Data extract
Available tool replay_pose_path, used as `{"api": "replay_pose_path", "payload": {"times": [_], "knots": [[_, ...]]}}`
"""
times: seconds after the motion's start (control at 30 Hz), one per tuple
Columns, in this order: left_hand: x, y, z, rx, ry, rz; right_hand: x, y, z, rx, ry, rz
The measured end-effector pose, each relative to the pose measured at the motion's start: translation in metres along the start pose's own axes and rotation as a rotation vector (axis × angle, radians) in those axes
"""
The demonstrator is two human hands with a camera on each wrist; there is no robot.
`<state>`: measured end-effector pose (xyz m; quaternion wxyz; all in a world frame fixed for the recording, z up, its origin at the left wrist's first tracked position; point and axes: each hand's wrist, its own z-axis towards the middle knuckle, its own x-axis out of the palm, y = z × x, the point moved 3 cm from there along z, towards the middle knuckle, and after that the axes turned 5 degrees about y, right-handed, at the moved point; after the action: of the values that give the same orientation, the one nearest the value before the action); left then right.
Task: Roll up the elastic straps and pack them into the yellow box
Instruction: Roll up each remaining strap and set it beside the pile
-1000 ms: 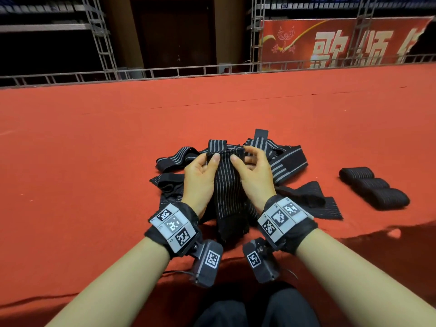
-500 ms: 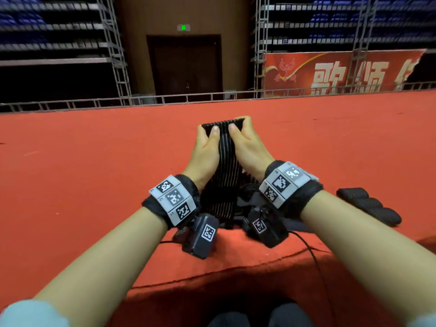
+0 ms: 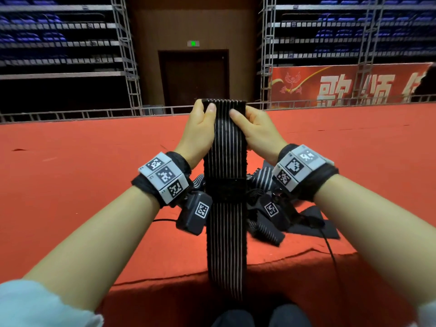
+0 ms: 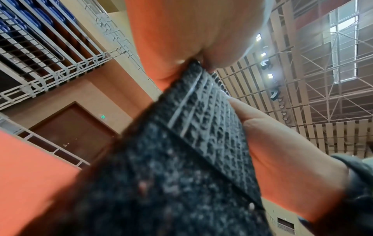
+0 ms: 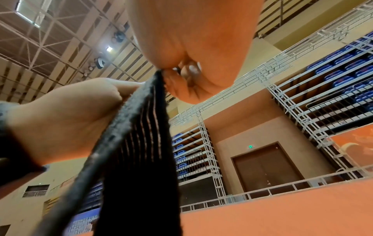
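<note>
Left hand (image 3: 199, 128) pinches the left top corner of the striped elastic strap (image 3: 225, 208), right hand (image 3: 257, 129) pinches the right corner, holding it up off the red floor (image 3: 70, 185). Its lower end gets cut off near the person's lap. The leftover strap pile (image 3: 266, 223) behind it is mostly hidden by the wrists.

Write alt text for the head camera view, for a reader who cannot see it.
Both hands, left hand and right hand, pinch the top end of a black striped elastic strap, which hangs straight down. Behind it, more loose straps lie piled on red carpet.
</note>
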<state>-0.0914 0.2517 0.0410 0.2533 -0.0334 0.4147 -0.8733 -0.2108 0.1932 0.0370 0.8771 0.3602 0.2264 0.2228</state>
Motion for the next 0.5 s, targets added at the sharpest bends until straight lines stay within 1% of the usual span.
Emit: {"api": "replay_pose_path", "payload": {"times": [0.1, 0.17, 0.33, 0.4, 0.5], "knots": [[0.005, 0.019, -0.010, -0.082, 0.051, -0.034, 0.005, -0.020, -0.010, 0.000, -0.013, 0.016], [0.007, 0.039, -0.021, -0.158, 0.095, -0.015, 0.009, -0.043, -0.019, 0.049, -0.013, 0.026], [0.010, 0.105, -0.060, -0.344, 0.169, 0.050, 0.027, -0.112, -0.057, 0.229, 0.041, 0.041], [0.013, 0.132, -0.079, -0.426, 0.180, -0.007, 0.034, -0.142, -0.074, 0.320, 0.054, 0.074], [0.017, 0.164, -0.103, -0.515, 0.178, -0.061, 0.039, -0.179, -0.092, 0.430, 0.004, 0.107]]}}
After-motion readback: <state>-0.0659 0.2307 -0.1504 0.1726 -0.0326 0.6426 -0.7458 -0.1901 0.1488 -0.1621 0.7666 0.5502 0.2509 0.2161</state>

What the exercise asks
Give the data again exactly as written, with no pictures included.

Response below
Available tool replay_pose_path, used as `{"api": "replay_pose_path", "payload": {"times": [_], "knots": [[_, ...]]}}`
"""
times: seconds after the motion's start (control at 30 Hz), one per tuple
Columns, in this order: left_hand: x, y, z, rx, ry, rz; right_hand: x, y, z, rx, ry, rz
The measured end-effector pose, each relative to the pose measured at the motion's start: translation in metres along the start pose's own axes and rotation as a rotation vector (axis × angle, radians) in those axes
"""
The demonstrator is two human hands with a camera on each wrist; there is no robot.
`<state>`: measured end-effector pose (xyz m; quaternion wxyz; all in a world frame fixed for the recording, z up, its origin at the left wrist's first tracked position; point and axes: each hand's wrist, its own z-axis towards the middle knuckle, its own x-axis out of the palm, y = z × x, the point moved 3 cm from there along z, towards the middle knuckle, and after that the axes turned 5 degrees about y, right-handed, at the moved point; after the action: of the values that give the same orientation, the one nearest the value before the action); left then right.
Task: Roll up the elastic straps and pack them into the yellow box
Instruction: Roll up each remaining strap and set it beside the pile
-1000 ms: 
-500 ms: 
+0 ms: 
+0 ms: 
+0 ms: 
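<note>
Left hand (image 3: 199, 128) pinches the left top corner of the striped elastic strap (image 3: 225, 208), right hand (image 3: 257, 129) pinches the right corner, holding it up off the red floor (image 3: 70, 185). Its lower end gets cut off near the person's lap. The leftover strap pile (image 3: 266, 223) behind it is mostly hidden by the wrists.

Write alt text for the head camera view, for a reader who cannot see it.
Both hands, left hand and right hand, pinch the top end of a black striped elastic strap, which hangs straight down. Behind it, more loose straps lie piled on red carpet.
</note>
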<state>-0.0914 0.2517 0.0410 0.2533 -0.0334 0.4147 -0.8733 -0.2108 0.1932 0.0370 0.8771 0.3602 0.2264 0.2228</state>
Motion for the next 0.5 s, targets added at the sharpest bends until straight lines stay within 1% of the usual span.
Emit: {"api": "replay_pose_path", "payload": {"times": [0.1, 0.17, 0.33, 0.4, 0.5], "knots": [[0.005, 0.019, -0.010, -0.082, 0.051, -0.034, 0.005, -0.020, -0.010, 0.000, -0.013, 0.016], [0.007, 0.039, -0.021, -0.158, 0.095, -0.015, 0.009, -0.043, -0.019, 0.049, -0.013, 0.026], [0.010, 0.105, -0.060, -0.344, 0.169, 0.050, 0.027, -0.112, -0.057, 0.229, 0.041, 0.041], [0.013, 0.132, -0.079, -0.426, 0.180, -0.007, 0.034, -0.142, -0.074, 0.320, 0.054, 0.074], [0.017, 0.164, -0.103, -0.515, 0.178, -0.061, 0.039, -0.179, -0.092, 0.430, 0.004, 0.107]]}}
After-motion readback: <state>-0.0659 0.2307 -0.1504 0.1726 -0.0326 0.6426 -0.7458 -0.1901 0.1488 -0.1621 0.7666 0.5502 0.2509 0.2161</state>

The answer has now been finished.